James Webb’s Guidance Sensor Provides Preview of its Imaging Prowess

NASA has released a new image that was captured by the James Webb Space Telescope’s Fine Guidance Sensor (FGS), the tool the observatory finds and locks onto targets, which provides insight into the incredible imaging feats of the telescope.

In less than a week, NASA will release the first color images taken by the James Webb Space Telescope, but ahead of that momentous announcement, the space organization provided details on how the observatory acquires targets captured by its main imagery. system, and the image quality of this navigation sensor is another indication of Webb’s incredible imaging ability.

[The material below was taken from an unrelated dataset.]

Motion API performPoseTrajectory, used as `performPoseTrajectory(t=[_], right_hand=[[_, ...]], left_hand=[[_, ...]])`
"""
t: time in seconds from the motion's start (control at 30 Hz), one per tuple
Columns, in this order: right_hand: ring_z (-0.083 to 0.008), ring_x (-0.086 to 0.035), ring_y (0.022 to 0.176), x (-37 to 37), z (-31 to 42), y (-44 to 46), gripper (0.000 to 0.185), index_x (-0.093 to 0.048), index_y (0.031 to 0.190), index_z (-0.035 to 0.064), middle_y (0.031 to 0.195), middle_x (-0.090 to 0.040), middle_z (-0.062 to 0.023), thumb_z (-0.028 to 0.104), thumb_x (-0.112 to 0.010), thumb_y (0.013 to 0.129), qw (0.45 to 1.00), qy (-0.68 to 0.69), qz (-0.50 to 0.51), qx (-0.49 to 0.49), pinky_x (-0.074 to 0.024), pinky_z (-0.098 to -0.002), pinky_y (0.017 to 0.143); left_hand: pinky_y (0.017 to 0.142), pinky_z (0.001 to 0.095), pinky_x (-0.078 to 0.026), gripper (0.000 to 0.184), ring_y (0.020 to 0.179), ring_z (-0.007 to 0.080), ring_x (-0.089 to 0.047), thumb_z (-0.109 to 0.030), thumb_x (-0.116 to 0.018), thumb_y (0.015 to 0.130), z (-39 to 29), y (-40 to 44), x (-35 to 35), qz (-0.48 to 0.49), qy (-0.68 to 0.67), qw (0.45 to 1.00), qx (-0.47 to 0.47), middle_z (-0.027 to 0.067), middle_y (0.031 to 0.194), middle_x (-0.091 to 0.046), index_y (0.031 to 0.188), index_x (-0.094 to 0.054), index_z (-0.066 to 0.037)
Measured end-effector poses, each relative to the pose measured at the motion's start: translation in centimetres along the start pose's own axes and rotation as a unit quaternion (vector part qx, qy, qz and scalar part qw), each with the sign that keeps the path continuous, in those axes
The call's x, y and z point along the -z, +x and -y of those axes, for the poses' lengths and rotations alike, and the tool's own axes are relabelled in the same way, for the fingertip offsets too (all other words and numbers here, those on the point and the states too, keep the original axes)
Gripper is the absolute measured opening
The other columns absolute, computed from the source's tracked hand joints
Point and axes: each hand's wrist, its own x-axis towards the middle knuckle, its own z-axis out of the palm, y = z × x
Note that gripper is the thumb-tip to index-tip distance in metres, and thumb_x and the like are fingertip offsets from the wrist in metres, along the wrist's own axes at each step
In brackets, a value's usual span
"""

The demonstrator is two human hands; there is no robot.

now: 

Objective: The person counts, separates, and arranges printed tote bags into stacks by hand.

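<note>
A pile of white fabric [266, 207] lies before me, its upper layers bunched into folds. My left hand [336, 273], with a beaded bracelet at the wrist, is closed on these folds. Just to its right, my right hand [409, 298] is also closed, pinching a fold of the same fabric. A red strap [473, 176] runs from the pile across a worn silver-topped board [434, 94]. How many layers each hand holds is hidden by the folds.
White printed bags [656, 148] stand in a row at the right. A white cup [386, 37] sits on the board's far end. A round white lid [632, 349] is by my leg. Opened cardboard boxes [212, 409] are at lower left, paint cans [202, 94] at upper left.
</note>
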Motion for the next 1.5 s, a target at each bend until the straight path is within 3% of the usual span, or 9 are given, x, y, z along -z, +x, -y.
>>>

NASA explains that the FGS has always been able to capture photos, but its main task is to enable precise scientific measurements and imaging with precise pointing. When he takes pictures, those images are usually not retained given the limited communication bandwidth between him and Earth. NASA says Webb only sends data from two science instruments at a time, but during a test in May the team realized they could keep the images that were sent because there was a band additional bandwidth available.

And they did.

Webb FGS Sensor
This fine guidance sensor test image was acquired in parallel with NIRCam imagery of the star HD147980 over an eight-day period in early May. This engineering image represents a total of 32 hours of exposure time to multiple overlapping pointings of the Guider 2 channel. Observations were not optimized for faint object detection, but nonetheless the image captures objects extremely weak and is, for now, the deepest image of the infrared sky. The guide’s unfiltered wavelength response of 0.6 to 5 micrometers helps provide this extreme sensitivity. The image is monochromatic and is displayed in false color with white-yellow-orange-red representing the progression from lightest to darkest. The bright star (of magnitude 9.3) on the right edge is 2MASS 16235798+2826079. There are only a handful of stars in this image, which are distinguished by their diffraction peaks. The rest of the objects are thousands of faint galaxies, some in the near universe, but many, many more in the far universe. | Credit: NASA, ASC and FGS team.

“The resulting engineering test image exhibits rough qualities. It was not optimized to be a scientific observation; instead, the data was taken to test how well the telescope could remain locked on a target, but it alludes to the power of the telescope,” NASA writes.

“It carries some characteristics of the sights Webb produced during his post-launch preparations. Bright stars are distinguished by their six long, well-defined diffraction spikes – an effect due to Webb’s six-sided mirror segments. Beyond the stars, galaxies fill almost the entire background.

The purpose of the test that these images are from was to lock onto a star and show just how “rolling” Webb could be – NASA literally means that, as Webb will roll to one side like an airplane in flight. NASA reports that the test was successful.

The photo above consists of 72 exposures that were captured over the course of 32 hours and, despite being taken by the FGS, is one of the deepest images of the universe ever taken. On July 12, the first color images revealed by the telescope will be the most distant ever captured.

“When the aperture of the FGS is open, it does not use color filters like other scientific instruments, which means that it is impossible to study the age of the galaxies in this image with the rigor necessary for the study. scientific analysis. But even when capturing unplanned images during a test, FGS is able to produce stunning views of the cosmos,” adds NASA.

NASA explains that since the photo was not created with science in mind, there are notable differences from the full-resolution images that will be released next week. Although the image has the same reddish color seen in previous Webb images, there is no “dithering” – when the telescope repositions itself slightly between each exposure – in these exposures. The centers of the stars in the photo appear black because they have saturated Webb’s sensors, and overlapping frames from the different exposures can be seen at the edges and corners of the image.

“With the Webb telescope achieving better than expected image quality, at the start of commissioning we intentionally defocused the guides by a small amount to ensure they met their performance requirements. When this image was taken, I was delighted to clearly see all the detailed structure of these faint galaxies,” says Neil Rowlands, Webb’s Fine Guidance Sensor Program Scientist, Honeywell Aerospace.

“Given what we now know is possible with deep broadband guidance images, perhaps such images, taken in parallel with other observations when possible, could prove scientifically useful to the coming.”